# Data Preparation

## Import Libraries

In [None]:
import numpy as np
import pandas as pd

## Import Data
The dataset contains all available data for more than 800,000 consumer loans issued from 2007 to 2015 by Lending Club: a large US peer-to-peer lending company. There are several different versions of this dataset. We have used a version available on kaggle.com. You can find it here: https://www.kaggle.com/wendykan/lending-club-loan-data/version/1
We divided the data into two periods because we assume that some data are available at the moment when we need to build Expected Loss models, and some data comes from applications after. Later, we investigate whether the applications we have after we built the Probability of Default (PD) model have similar characteristics with the applications we used to build the PD model.

In [None]:
loan_data_backup = pd.read_csv('loan_data_2007_2014.csv')

In [None]:
loan_data = loan_data_backup.copy()

## Explore Data

In [None]:
loan_data

In [None]:
pd.options.display.max_columns = None
#pd.options.display.max_rows = None
# Sets the pandas dataframe options to display all columns/ rows.

In [None]:
loan_data

In [None]:
loan_data.head()

In [None]:
loan_data.tail()

In [None]:
loan_data.columns.values
# Displays all column names.

In [None]:
loan_data.info()
# Displays column names, complete (non-missing) cases per column, and datatype per column.

## General Preprocessing

### Preprocessing few continuous variables

In [None]:
loan_data['emp_length'].unique()
# Displays unique values of a column.

In [None]:
loan_data['emp_length_int'] = loan_data['emp_length'].str.replace('\+ years', '')
loan_data['emp_length_int'] = loan_data['emp_length_int'].str.replace('< 1 year', str(0))
loan_data['emp_length_int'] = loan_data['emp_length_int'].str.replace('n/a',  str(0))
loan_data['emp_length_int'] = loan_data['emp_length_int'].str.replace(' years', '')
loan_data['emp_length_int'] = loan_data['emp_length_int'].str.replace(' year', '')
# We store the preprocessed ‘employment length’ variable in a new variable called ‘employment length int’,
# We assign the new ‘employment length int’ to be equal to the ‘employment length’ variable with the string ‘+ years’
# replaced with nothing.
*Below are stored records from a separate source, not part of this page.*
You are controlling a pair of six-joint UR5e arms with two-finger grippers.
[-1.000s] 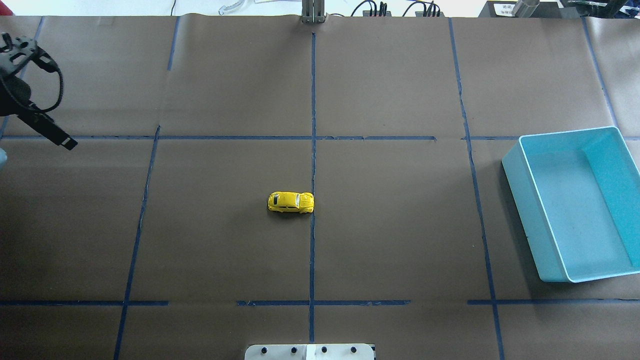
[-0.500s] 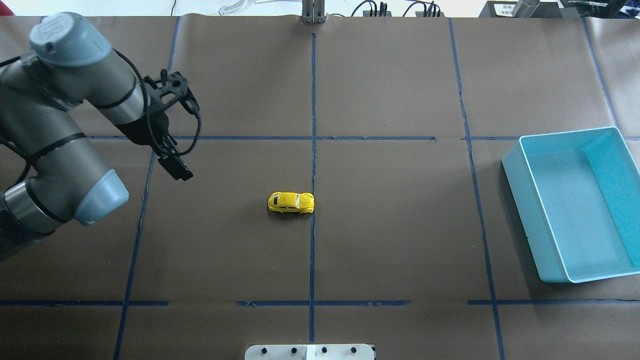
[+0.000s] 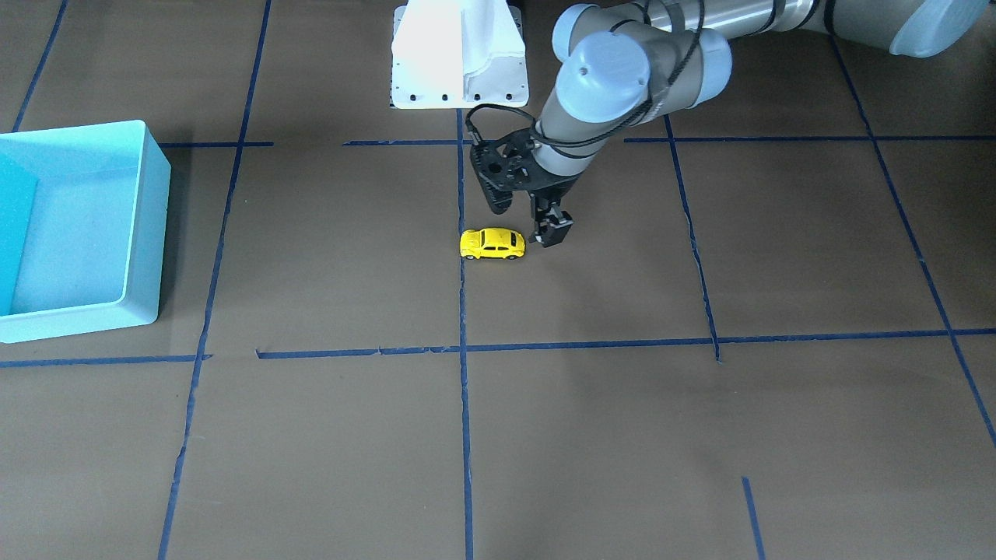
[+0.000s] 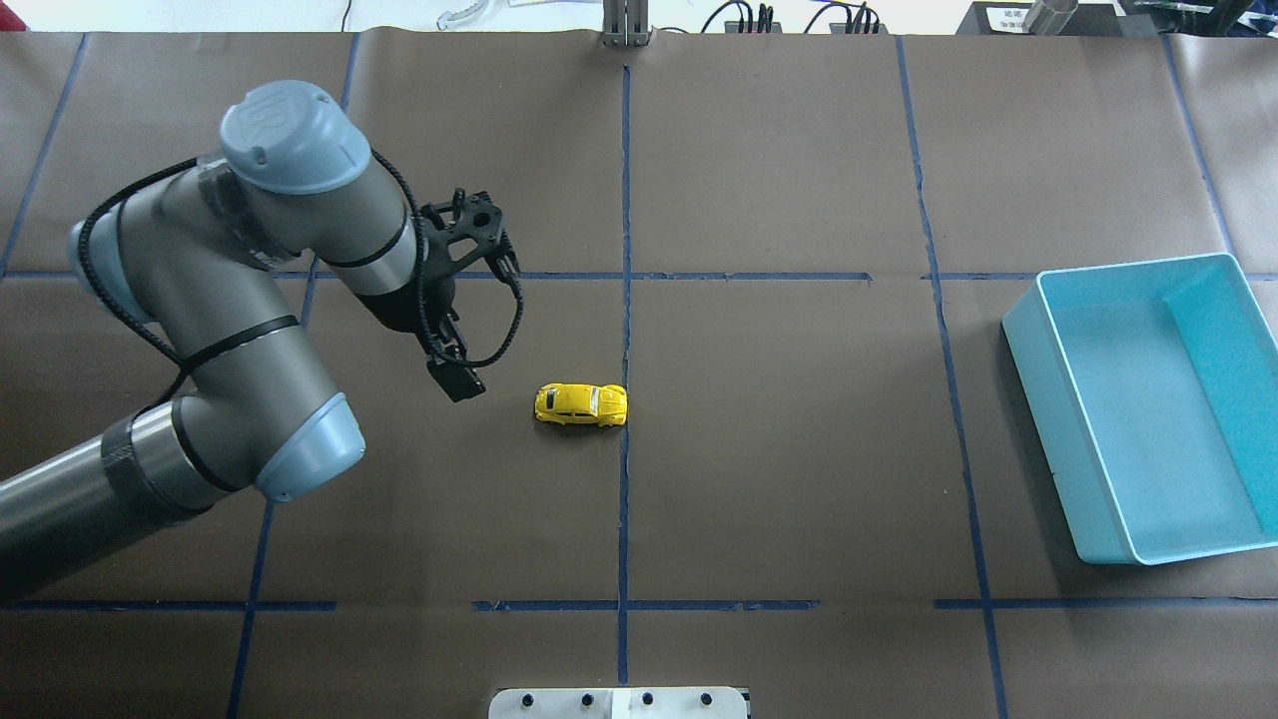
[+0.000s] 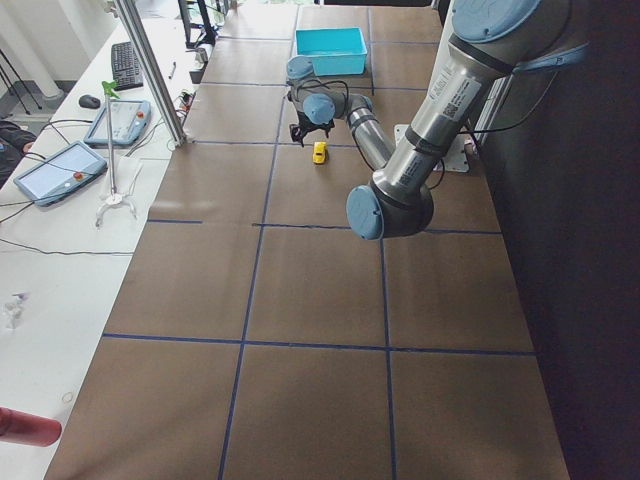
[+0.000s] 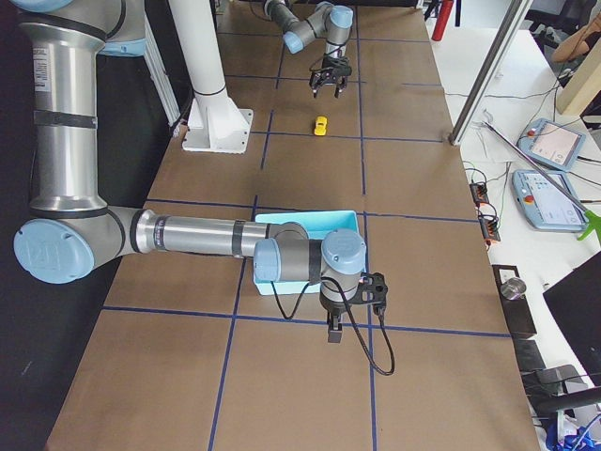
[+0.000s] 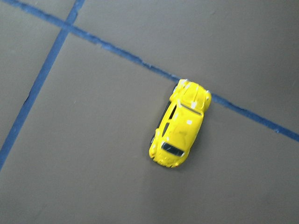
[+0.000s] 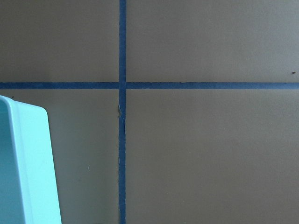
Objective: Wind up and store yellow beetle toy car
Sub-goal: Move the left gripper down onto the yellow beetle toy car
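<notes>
Approach step judged in hand: in the overhead view the left gripper (image 3: pixel 526 224), jaws wide apart and empty, hangs near 9 o'clock of the yellow beetle toy car (image 4: pixel 580 403) standing mid-table (image 4: pixel 799 479); next move calls for straddling it, then closing.

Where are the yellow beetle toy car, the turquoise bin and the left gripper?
yellow beetle toy car (image 4: pixel 580 403): overhead view, on its roof.
turquoise bin (image 4: pixel 1138 266): overhead view, on its far rim.
left gripper (image 3: pixel 525 223): front-facing view, between its fingers.

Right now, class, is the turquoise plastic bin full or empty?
Empty: the turquoise plastic bin shows bare floor; the yellow toy car stands outside.
</notes>
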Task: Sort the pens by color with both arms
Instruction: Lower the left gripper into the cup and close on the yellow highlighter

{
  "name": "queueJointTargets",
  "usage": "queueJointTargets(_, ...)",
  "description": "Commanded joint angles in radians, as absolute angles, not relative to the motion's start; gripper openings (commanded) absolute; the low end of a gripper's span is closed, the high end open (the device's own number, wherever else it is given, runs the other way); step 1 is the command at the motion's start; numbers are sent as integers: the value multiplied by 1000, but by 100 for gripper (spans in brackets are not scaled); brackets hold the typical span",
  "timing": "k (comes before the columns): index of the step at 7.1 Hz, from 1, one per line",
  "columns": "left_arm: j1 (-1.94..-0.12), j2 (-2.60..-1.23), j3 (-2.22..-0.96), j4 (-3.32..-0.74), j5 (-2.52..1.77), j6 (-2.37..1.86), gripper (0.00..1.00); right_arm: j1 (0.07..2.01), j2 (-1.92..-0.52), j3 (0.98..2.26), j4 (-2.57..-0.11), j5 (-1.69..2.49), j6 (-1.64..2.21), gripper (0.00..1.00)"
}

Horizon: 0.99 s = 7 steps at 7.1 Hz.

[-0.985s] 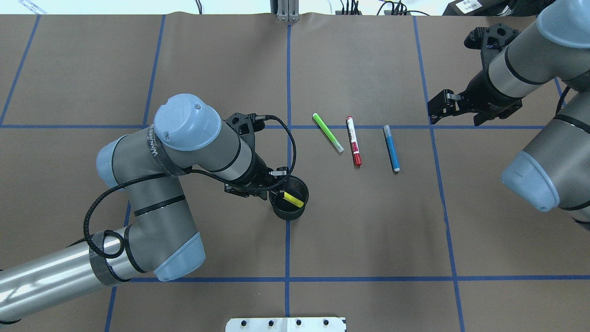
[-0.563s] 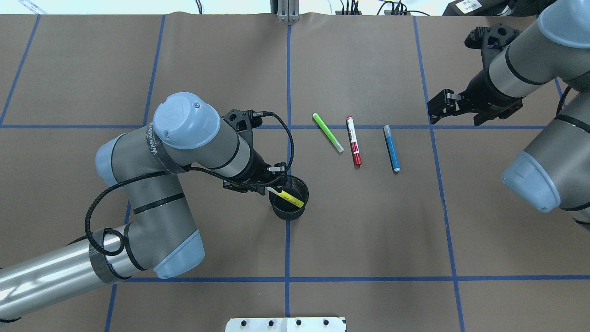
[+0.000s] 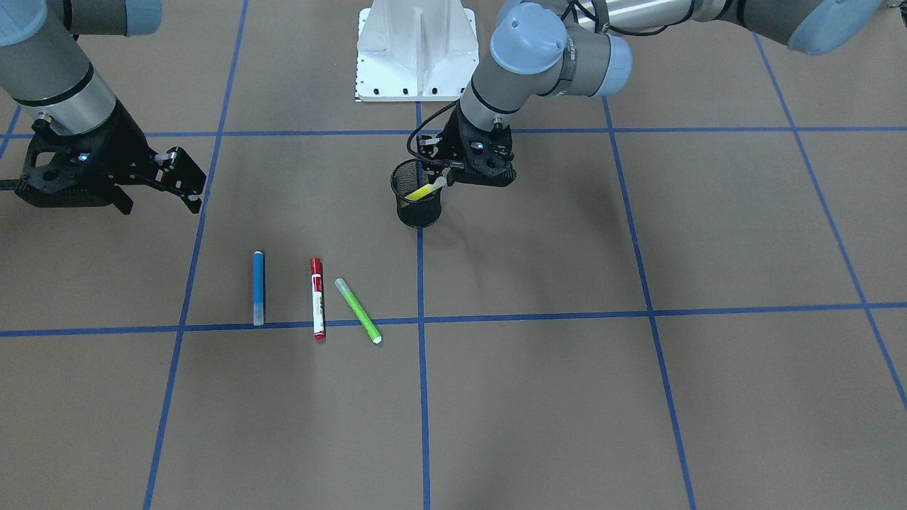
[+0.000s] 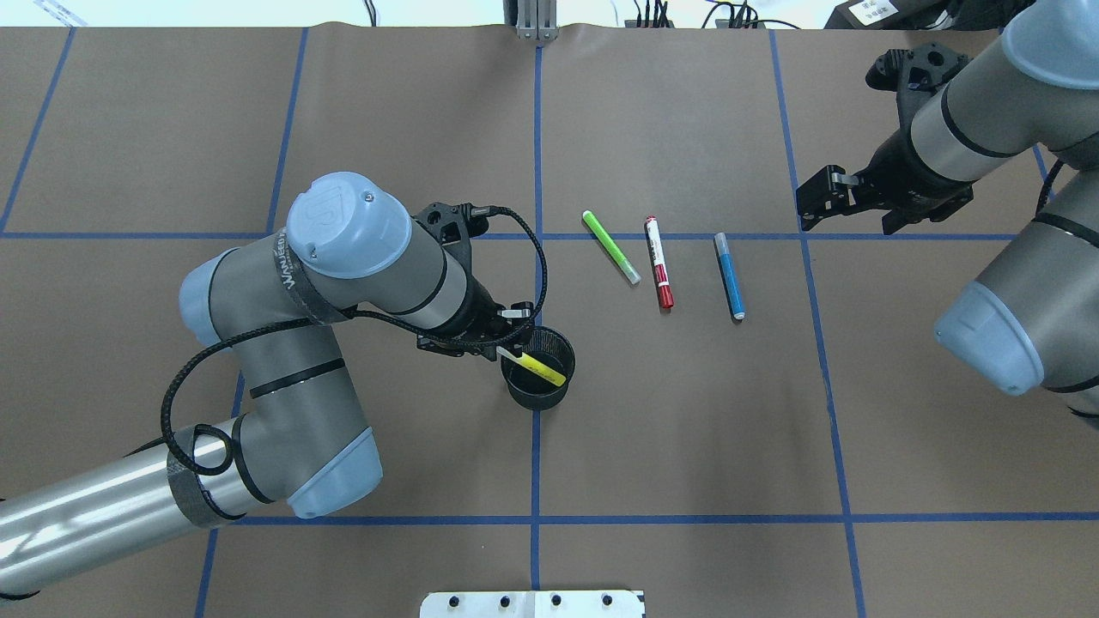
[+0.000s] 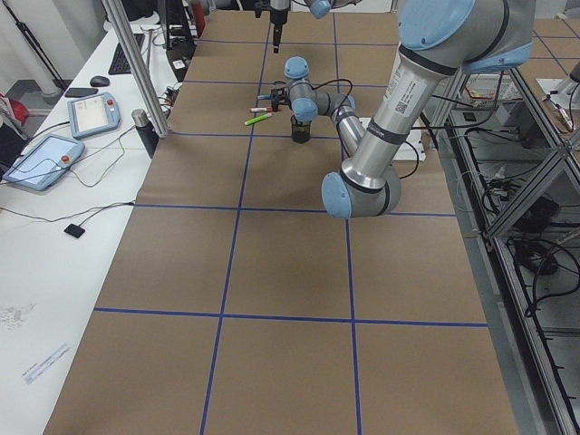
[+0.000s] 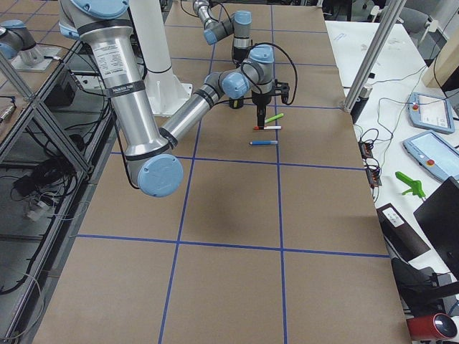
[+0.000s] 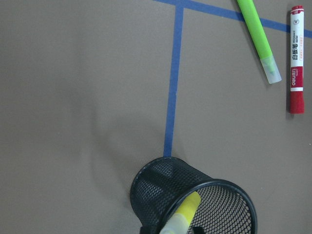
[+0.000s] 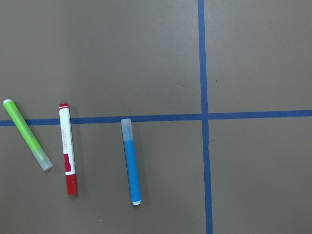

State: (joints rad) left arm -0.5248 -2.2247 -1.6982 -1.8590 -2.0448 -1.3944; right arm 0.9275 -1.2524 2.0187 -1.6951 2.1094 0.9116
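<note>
Left arm (image 4: 343, 283) ends beside the black mesh cup (image 4: 537, 400), left jaws parted loosely around the yellow pen (image 4: 546, 369) leaning inside. Right jaws gape empty, well away from the cup. Between, on the counter (image 4: 687, 446), lie a white-barrelled red pen (image 4: 659, 262), blue pen (image 4: 730, 276) and lime pen (image 4: 610, 246).

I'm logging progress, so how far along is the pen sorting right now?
Done, or nearly: the yellow pen leans inside the black cup. In hand: its upper end sits by the left fingers; whether they grip it, I cannot tell. Left: the green pen, red pen and blue pen lie on the table, and the right fingers hang open beside them, holding nothing.
</note>
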Motion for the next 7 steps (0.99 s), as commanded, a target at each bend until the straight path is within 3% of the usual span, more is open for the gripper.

Next, we replace the whole string ‘less than 1 year’ with the string ‘0’.
# Then, we replace the ‘n/a’ string with the string ‘0’. Then, we replace the string ‘space years’ with nothing.
# Finally, we replace the string ‘space year’ with nothing.

In [None]:
type(loan_data['emp_length_int'][0])
# Checks the datatype of a single element of a column.

In [None]:
loan_data['emp_length_int'] = pd.to_numeric(loan_data['emp_length_int'])
# Transforms the values to numeric.

In [None]:
type(loan_data['emp_length_int'][0])
# Checks the datatype of a single element of a column.

In [None]:
loan_data['earliest_cr_line']
# Displays a column.

In [None]:
loan_data['earliest_cr_line_date'] = pd.to_datetime(loan_data['earliest_cr_line'], format = '%b-%y')
# Extracts the date and the time from a string variable that is in a given format.

In [None]:
type(loan_data['earliest_cr_line_date'][0])
# Checks the datatype of a single element of a column.

In [None]:
pd.to_datetime('2017-12-01') - loan_data['earliest_cr_line_date']
# Calculates the difference between two dates and times.

In [None]:
# Assume we are now in December 2017
loan_data['mths_since_earliest_cr_line'] = round(pd.to_numeric((pd.to_datetime('2017-12-01') - loan_data['earliest_cr_line_date']) / np.timedelta64(1, 'M')))
# We calculate the difference between two dates in months, turn it to numeric datatype and round it.
# We save the result in a new variable.

In [None]:
loan_data['mths_since_earliest_cr_line'].describe()
# Shows some descriptive statisics for the values of a column.
# Dates from 1969 and before are not being converted well, i.e., they have become 2069 and similar,
# and negative differences are being calculated.

In [None]:
loan_data.loc[: , ['earliest_cr_line', 'earliest_cr_line_date', 'mths_since_earliest_cr_line']][loan_data['mths_since_earliest_cr_line'] < 0]
# We take three columns from the dataframe. Then, we display them only for the rows where a variable has negative value.
# There are 2303 strange negative values.

In [None]:
loan_data['mths_since_earliest_cr_line'][loan_data['mths_since_earliest_cr_line'] < 0] = loan_data['mths_since_earliest_cr_line'].max()
# We set the rows that had negative differences to the maximum value.

In [None]:
min(loan_data['mths_since_earliest_cr_line'])
# Calculates and shows the minimum value of a column.